* WORK TO COMPLETE *
Copy out all lines of the listing below that hold "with".

* INPUT DATA *
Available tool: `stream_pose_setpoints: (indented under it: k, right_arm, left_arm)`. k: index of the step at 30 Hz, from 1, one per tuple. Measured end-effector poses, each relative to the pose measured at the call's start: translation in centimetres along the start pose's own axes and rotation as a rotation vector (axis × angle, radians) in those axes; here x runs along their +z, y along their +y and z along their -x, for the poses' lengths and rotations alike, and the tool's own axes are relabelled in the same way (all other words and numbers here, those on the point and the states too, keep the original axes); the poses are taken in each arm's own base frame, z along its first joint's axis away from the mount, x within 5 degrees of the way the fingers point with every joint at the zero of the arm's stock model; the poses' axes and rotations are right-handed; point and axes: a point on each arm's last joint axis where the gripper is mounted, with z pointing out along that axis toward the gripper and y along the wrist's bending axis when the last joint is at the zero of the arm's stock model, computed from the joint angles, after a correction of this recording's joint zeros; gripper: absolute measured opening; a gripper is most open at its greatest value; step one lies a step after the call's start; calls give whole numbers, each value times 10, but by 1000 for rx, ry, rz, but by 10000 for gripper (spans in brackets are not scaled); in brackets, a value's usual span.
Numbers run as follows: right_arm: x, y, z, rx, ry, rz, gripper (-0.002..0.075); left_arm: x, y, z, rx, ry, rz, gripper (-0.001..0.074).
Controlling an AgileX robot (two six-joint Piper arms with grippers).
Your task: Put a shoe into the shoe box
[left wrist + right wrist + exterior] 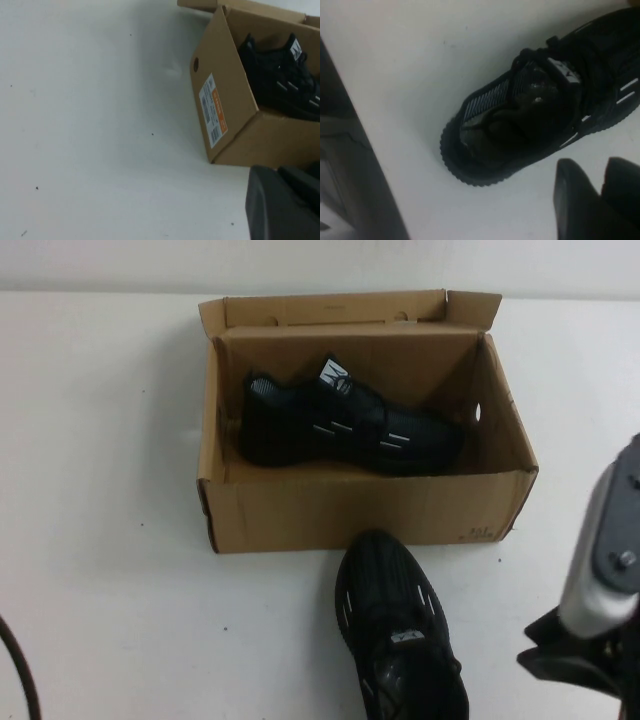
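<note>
While the right gripper hangs low at the table's near right edge, the second shoe lies just to its left, toe touching the shoe box – whether its fingers are apart cannot be told. The left gripper, fingers equally unclear, sits well left of the box – one shoe already lies inside

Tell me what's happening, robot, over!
Right end effector beside the loose shoe, holding nothing. Left end effector low, left of the shoe box. One shoe in box. Nothing blocking.
</note>
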Motion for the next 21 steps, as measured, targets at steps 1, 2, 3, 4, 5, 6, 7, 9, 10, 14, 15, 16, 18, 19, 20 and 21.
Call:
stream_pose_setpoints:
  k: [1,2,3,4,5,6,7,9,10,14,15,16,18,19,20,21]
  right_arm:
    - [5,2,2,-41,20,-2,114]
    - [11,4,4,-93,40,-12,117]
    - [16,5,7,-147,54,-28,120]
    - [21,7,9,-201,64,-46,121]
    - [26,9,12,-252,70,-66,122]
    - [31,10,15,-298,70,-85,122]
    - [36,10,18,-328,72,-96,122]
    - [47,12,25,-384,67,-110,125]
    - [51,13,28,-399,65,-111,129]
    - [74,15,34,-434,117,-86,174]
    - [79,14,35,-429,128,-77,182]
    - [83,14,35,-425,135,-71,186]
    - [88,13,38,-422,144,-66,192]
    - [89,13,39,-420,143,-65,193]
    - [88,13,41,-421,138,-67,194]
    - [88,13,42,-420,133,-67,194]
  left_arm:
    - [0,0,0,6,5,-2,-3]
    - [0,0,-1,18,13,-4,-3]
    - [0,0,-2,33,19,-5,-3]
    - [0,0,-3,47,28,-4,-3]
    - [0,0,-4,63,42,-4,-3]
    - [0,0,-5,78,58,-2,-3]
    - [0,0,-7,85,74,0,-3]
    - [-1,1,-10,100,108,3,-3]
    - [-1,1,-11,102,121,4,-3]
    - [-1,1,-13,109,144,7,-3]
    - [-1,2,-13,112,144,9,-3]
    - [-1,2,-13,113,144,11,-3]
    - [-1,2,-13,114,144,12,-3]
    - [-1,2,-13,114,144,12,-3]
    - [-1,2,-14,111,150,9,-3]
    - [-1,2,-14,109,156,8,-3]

* OUTPUT OF THE EXERCISE *
Available tool: `stream_pose_setpoints: (indented under it: k, right_arm, left_arm)`. k: index of the step at 30 Hz, from 1, one per tuple. Measured end-effector poses, each relative to the pose measured at the call's start: translation in centimetres along the start pose's own axes and rotation as a rotation vector (axis × angle, radians) in those axes; here x runs along their +z, y along their +y and z along their -x, for the poses' lengths and rotations alike, and the tool's own axes are relabelled in the same way (all other words and numbers here, those on the point and the states too, keep the original axes); the poses are taken in each arm's own base frame, z along its first joint's axis away from the mount, x within 5 degrees of the way the fingers point with every joint at the zero of the arm's stock model; the poses' axes and rotations are right-handed; point and axes: a point on each arm's last joint axis where the gripper is mounted, with z pointing out along that axis toward the gripper and y along the wrist's bending axis when the last joint is at the zero of the arm's stock model, computed from the joint angles, after a correction of this recording's joint zeros; gripper: absolute measured opening; a gripper is most open at its greatest value; step one lies a step after the call's start; calls give whole numbers, each value times 10, but by 1000 for rx, ry, rz, but by 10000 for gripper (spans in brackets are not scaled); in brackets, a value's usual span.
Controlling an AgileX robot (two six-joint Piper arms with grippers).

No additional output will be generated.